Brigid Bergin is the City Hall reporter for WNYC. She covers city politics including the 2013 mayoral race and transition.
Teachers gathered on the lawn of the state Capitol today to protest Governor Cuomo's proposed budget, which would cut close to $1.5 billion from education.
The protest is part of an ongoing P.R. battle between advocates and the Cuomo administration, as they vie for support from the public and lawmakers. Meanwhile, the budget clock keeps on ticking - 10 days until April 1!
Karen Dewitt caught up with NYSUT President Richard Iannuzzi for this quick Q&A:
Q: Cuomo's lecture that he delivered last week, he said it's all a game. It's an empty threat, you're playing a game. Schoolchildren aren't going to be hurt if he cuts the school aid.

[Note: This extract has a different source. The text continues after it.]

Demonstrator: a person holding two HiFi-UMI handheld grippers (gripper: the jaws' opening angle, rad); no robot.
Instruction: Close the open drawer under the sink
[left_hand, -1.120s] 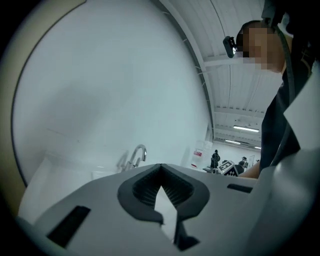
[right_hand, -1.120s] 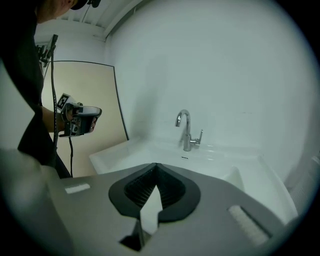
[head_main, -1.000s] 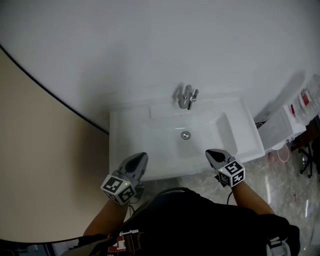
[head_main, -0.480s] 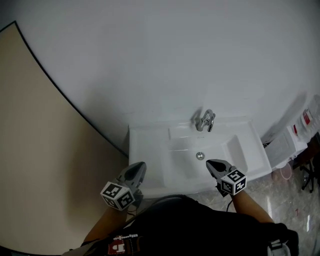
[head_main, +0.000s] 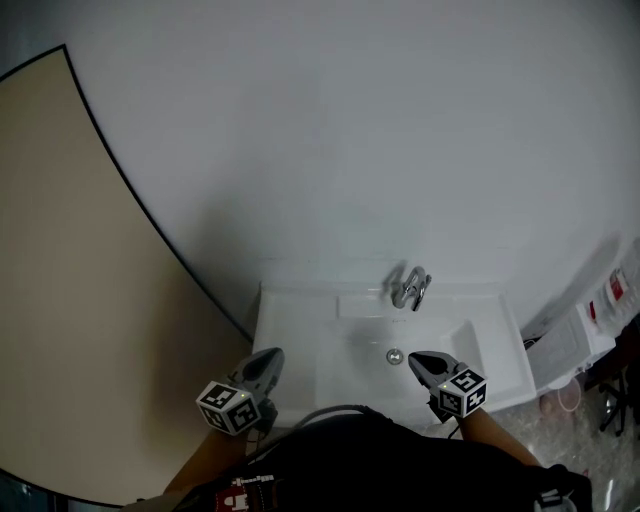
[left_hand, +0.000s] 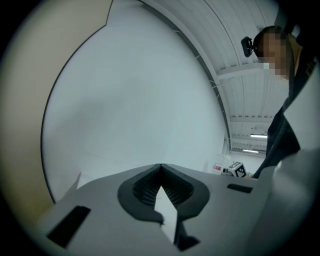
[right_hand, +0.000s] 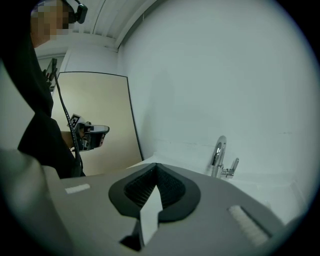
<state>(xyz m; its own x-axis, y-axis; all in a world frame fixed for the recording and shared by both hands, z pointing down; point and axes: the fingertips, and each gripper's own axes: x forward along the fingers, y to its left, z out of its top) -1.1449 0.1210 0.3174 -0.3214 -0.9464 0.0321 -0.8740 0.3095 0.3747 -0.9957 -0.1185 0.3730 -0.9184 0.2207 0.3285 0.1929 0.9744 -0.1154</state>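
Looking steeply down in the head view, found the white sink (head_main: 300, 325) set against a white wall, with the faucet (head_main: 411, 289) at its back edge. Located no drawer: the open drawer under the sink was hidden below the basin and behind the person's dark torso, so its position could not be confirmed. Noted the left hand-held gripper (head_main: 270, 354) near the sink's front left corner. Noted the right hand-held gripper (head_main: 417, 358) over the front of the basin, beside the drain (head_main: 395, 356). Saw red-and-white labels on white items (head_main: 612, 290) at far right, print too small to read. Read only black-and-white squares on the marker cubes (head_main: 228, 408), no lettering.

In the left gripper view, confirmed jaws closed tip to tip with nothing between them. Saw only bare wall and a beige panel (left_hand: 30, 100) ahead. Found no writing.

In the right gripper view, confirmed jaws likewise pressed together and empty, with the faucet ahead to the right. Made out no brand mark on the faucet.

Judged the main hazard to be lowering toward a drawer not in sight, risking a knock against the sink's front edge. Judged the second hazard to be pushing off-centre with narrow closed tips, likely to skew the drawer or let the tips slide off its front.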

NYSUT: When you look out at the people who are demonstrating here today, the teachers, the parents the children, you see the thousands that showed up, a thousand in William Floyd on Sunday, 500 in Watertown, a thousand in Binghamton, all over the state. It's teachers with parents and children talking about whats being taken away from those children. This is not a game, it's serious business. I know the governor understands its serious business. We have to get to a budget that takes care of New Yorks children.

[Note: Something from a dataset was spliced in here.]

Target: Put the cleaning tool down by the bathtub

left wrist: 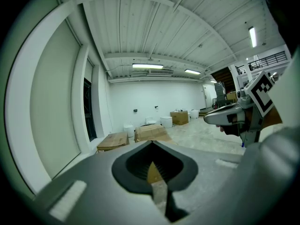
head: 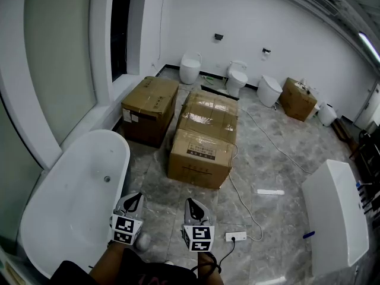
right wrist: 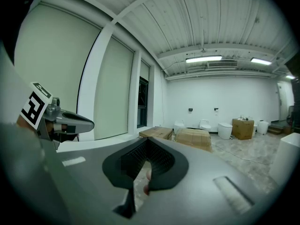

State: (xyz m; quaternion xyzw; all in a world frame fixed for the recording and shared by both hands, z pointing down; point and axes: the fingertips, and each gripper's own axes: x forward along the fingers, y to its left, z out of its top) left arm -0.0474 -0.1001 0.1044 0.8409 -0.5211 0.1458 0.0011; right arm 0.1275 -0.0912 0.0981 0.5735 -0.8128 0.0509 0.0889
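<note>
Three cardboard boxes (head: 199,156) sit close together on the marble floor (head: 270,159). Toilets (head: 236,79) line the far wall, and a white power strip (head: 236,237) lies on the floor with its cable (head: 254,221)

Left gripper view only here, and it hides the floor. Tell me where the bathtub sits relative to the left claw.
Observer: In the head view the white bathtub lies just to the left of the left claw, with its rim close beside it.
Operator: Report what the right claw carries.
Observer: Nothing. In the right gripper view the right claw has its jaws together with no tool between them.
Operator: Name what lies on the floor by the right claw.
Observer: A white power strip, just to its right in the head view.
</note>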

Q: Are there savings that could be achieved through efficiencies as he said? Cutting administrative costs?
NYSUT: I am in total agreement with the governor, that efficiencies in the administration, efficiencies in terms of what can be done at the local level must be looked at, but our position is that with those efficiencies and with the kinds of things that have been going on that have tried to share the sacrifice, there will still be a gap and that's the gap that has to be filled, remains unfilled. And the only way that gap is going to be filled is with the choice of revenue and those revenues are the millionaires tax.
Q: Is the $200 to 300 million that the legislature wants to restore going to be enough? And do you think thats going to happen the way things are going?
NYSUT: Well we very much want to say thank you to both the Assembly and the Senate in terms of starting the process, but clearly the two house bills that are out there now are not enough. And what we have to do is to get to a combined budget with larger numbers that winds up on the governors desk and then Im confident that the governor will make the right choice.
Q: Would it be ok with you if the budget was late, would it be worth the wait to get more school funding in the budget?
NYSUT: A better budget is always the right choice rather than a budget that lays off people, eliminates programs and hurts kids.